### EXERCISE DESCRIPTION
Reproduce only the top of the records, down to and including the line containing "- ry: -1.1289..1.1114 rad".

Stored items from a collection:
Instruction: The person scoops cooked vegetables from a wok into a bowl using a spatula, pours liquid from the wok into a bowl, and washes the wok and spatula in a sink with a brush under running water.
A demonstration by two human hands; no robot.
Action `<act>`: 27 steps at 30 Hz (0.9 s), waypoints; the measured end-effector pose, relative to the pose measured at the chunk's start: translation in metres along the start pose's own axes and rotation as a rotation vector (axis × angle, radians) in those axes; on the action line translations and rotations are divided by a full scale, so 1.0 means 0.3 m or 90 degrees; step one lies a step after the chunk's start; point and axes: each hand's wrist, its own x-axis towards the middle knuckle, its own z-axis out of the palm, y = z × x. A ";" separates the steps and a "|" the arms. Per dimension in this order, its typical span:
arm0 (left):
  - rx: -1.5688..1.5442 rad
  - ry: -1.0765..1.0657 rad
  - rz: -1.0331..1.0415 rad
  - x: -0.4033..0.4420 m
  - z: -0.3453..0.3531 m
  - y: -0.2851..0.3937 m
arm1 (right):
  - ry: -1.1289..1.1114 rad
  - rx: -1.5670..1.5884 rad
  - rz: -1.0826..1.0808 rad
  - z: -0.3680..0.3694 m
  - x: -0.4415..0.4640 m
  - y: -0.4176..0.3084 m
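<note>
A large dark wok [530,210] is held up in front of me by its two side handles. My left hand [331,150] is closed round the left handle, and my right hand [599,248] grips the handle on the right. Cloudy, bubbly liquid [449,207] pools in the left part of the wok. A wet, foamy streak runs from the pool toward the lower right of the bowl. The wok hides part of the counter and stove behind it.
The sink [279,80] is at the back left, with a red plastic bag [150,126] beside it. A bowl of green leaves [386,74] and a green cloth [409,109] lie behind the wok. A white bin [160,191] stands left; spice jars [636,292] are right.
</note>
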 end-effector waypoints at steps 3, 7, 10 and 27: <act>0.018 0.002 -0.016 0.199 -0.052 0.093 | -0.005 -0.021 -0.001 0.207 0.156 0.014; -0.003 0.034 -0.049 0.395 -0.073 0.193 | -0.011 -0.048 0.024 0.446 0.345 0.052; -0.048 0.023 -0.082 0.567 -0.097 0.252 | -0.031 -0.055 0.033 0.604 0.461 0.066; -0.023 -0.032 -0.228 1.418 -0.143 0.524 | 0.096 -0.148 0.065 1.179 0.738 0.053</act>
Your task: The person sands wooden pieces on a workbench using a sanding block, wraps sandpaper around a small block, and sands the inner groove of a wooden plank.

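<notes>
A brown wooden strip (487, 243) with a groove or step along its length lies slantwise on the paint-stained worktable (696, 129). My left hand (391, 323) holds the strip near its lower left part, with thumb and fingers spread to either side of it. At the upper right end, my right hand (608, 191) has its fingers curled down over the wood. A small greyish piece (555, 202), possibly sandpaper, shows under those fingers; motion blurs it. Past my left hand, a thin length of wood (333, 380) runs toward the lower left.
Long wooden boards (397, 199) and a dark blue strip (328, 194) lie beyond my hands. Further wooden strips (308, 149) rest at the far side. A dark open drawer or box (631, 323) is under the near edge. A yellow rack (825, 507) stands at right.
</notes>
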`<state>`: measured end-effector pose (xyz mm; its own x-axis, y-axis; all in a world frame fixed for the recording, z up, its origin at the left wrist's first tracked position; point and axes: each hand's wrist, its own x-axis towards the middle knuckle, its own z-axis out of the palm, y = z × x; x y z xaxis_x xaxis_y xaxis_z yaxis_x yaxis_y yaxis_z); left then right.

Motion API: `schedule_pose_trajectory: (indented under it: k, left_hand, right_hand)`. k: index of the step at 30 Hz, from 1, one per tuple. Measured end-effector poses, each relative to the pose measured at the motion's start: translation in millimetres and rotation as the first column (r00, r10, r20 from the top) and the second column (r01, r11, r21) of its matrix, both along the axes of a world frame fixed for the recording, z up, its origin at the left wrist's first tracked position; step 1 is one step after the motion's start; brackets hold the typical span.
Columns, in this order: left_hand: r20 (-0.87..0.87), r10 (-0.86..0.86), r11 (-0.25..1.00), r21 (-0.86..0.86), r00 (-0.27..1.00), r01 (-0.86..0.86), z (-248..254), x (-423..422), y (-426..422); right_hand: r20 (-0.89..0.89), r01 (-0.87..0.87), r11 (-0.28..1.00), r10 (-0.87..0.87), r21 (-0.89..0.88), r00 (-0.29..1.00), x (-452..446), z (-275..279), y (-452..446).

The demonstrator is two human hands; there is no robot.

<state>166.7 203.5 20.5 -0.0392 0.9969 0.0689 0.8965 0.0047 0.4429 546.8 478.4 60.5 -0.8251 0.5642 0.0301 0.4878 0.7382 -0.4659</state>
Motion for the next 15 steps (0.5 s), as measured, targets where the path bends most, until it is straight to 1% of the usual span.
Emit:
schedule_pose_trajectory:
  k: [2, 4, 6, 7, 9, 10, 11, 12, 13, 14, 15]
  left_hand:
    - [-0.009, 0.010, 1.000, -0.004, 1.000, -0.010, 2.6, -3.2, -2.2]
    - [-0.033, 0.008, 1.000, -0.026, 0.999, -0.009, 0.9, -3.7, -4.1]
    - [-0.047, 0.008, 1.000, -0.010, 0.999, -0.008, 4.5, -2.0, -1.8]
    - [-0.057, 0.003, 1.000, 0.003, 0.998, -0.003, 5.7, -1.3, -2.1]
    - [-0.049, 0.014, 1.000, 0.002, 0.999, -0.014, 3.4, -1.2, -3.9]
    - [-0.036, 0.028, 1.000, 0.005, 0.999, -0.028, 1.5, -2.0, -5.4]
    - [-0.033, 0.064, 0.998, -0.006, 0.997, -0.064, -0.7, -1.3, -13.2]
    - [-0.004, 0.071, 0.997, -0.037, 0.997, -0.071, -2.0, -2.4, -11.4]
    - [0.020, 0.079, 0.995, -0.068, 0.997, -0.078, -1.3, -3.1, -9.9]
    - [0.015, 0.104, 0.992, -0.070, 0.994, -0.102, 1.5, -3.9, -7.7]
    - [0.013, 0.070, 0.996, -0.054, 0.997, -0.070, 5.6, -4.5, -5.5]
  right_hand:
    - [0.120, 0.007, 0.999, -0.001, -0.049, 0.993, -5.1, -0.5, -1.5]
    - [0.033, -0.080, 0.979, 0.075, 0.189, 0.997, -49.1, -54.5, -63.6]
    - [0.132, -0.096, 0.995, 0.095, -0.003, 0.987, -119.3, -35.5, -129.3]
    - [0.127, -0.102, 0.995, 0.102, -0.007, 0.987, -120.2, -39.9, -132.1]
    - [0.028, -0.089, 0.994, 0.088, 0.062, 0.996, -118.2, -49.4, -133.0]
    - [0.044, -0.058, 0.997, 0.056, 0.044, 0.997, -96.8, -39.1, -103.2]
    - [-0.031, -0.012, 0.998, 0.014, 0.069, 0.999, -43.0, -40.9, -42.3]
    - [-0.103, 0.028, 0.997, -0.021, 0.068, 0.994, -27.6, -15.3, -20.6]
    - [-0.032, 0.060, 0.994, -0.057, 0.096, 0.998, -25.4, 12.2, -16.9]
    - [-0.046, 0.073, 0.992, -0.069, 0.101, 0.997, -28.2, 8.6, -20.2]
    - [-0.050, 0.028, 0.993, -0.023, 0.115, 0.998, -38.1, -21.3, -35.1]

### FINISHED TASK
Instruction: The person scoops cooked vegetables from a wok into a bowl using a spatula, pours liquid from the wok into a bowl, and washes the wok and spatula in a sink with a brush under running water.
A demonstration by two human hands; no robot.
Action `<act>`: 27 steps at 30 Hz (0.9 s), waypoints; the measured end-effector pose, relative to the pose measured at the chunk's start: translation in metres along the start pose's own axes and rotation as a rotation vector (axis × angle, radians) in those axes; on the action line translations and rotations are divided by a full scale, so 1.0 means 0.3 m or 90 degrees; step one lies a step after the chunk's start; point and axes: each hand's wrist, its own x-axis towards the middle knuckle, its own z-axis out of the palm, y = z × x. A ";" separates the steps and a "|" the arms. Per dimension in this order, its typical span:
arm0 (left):
  - rx: -1.5688..1.5442 rad
  - ry: -1.0765..1.0657 rad
  - rz: -1.0331..1.0415 rad
  - x: -0.4033..0.4420 m
  - z: -0.3453..0.3531 m
  - y: -0.2851..0.3937 m
arm1 (right):
  - ry: -1.1289..1.1114 rad

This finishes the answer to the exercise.